Hello again. Perhaps she is going with her cousin to the beach house. It is hard to know for sure.

Sometimes when a person is vague about answering questions about something, it could mean they have something to hide.

Do you live together? I ask this because you said you saw what was on her computer. Or, do you live somewhere else?

What really needs to happen, is you at least need to know where you both stand in your relationship right now. If she hasn't said anything about it so far, you need to know if there is anything bothering her that you might've done, or is she trying to tell you something by her actions.

This absolutely does need to be clarified, sooner rather than later. Don't be left hanging there wondering what the hell is going on. If it was me, I would definitely want to know for sure. Before you go any further with things.

Please, do not try to force some kind of answer out of her by getting angry or upset, just make it clear that you both need to talk about it seriously. When you do talk, stay calm, and be respectful. Also, try not to ask her too many questions about her holiday. In fact, don't even mention it. Almost like it doesn't matter to you. Like you don't care, and like it never happened. This will have her wondering. Just remind yourself, that she was the one who started all this in the first place.

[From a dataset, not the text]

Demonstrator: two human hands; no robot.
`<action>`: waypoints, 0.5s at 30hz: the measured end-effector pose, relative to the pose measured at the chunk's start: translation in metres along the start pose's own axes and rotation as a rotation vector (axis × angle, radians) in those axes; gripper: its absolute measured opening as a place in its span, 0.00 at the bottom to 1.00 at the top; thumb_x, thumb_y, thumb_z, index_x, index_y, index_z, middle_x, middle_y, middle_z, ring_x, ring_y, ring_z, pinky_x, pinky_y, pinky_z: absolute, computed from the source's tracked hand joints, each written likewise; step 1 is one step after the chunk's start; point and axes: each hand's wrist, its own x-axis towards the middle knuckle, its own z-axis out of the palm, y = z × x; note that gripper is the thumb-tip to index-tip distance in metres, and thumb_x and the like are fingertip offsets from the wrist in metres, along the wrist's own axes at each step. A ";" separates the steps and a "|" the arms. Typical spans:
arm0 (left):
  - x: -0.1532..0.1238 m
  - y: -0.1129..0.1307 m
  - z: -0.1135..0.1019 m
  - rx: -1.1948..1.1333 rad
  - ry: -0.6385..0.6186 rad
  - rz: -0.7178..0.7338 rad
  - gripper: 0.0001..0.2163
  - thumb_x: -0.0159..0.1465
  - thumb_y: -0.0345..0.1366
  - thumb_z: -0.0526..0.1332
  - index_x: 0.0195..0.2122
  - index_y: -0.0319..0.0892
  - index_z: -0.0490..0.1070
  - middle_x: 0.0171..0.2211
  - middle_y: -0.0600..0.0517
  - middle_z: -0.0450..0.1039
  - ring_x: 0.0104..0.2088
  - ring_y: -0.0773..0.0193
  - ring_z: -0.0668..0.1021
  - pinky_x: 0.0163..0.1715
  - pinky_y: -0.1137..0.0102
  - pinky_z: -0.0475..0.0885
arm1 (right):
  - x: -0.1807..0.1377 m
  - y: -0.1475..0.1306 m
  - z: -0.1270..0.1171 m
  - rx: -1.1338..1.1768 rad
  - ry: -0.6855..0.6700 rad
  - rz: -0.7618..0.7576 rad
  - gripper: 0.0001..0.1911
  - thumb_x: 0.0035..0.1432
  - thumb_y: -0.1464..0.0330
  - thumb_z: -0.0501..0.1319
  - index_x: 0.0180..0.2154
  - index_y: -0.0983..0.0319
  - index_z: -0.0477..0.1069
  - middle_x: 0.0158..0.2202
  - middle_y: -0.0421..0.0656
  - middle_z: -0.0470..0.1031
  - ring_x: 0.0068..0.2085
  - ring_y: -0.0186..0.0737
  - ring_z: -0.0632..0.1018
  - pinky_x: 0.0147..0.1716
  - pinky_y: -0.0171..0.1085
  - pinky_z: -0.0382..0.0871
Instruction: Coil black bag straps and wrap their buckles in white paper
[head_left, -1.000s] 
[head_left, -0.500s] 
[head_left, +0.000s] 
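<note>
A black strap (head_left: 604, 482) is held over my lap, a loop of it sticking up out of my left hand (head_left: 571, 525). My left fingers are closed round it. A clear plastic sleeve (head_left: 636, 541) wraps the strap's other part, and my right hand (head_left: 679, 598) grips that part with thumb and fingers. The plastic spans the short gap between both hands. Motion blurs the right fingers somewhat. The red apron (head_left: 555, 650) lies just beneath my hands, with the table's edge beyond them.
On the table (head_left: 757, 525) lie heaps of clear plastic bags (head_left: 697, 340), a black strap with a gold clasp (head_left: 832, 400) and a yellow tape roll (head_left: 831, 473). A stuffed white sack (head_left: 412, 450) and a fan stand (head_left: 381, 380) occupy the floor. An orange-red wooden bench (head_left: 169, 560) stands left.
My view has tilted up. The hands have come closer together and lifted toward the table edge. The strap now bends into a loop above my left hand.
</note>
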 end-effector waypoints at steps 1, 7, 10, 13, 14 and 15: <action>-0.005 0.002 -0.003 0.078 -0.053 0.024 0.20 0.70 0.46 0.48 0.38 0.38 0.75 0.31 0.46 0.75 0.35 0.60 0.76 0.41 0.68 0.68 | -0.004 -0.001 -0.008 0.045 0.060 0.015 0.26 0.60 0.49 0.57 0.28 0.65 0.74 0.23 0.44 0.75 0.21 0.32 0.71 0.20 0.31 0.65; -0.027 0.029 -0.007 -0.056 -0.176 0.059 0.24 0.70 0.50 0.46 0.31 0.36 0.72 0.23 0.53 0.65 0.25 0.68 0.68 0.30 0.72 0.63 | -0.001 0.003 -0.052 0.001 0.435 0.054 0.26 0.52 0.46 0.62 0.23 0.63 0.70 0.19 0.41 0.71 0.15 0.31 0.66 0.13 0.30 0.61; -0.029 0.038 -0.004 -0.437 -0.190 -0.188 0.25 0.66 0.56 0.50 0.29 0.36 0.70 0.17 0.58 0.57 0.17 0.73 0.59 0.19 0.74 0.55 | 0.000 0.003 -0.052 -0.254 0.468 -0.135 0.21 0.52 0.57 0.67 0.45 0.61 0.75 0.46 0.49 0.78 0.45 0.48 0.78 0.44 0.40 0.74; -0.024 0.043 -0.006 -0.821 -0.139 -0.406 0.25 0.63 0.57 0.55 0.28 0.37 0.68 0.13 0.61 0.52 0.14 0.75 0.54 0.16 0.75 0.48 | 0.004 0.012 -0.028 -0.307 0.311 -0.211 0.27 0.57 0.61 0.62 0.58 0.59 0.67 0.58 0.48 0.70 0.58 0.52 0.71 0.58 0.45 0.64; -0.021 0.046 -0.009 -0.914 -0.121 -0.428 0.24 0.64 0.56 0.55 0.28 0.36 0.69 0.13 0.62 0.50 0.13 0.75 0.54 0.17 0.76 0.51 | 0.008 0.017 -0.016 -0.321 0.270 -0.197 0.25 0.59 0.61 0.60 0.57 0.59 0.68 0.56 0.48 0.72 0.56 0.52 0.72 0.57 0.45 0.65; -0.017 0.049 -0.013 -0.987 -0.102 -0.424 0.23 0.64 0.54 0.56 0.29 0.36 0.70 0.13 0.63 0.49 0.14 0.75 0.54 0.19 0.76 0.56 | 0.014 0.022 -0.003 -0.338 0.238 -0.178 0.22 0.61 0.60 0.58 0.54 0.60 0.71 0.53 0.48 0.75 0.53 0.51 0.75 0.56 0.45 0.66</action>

As she is away right now, it will have to wait till after the 27th September to do anything.

As you are upset and concerned with what's happening, maybe let her make the first contact with you. Don't rush in and call her on the 28th September. That makes you look desperate and needy. Instead, go out and have a good time with your friends. Just don't be too available to her when she returns.

If she calls you, and you happen to be there when she does, be friendly and respectful, but don't suggest seeing each other. What would be better for you to do, is say - "I have to go out shortly, so I can't sit and talk, sorry". Then end the call very shortly after. Don't give any further details. Even if you are not doing anything, just let her think that you are.

What I am getting at here, is that you don't want her to think that you are sitting around waiting for her, and that you do have a life of your own as well. It's important for her to realize this and to remind her that you won't be taken for granted.

Especially as she is away on this holiday (with whoever), it's all the more reason for you to make your own life more interesting from now on.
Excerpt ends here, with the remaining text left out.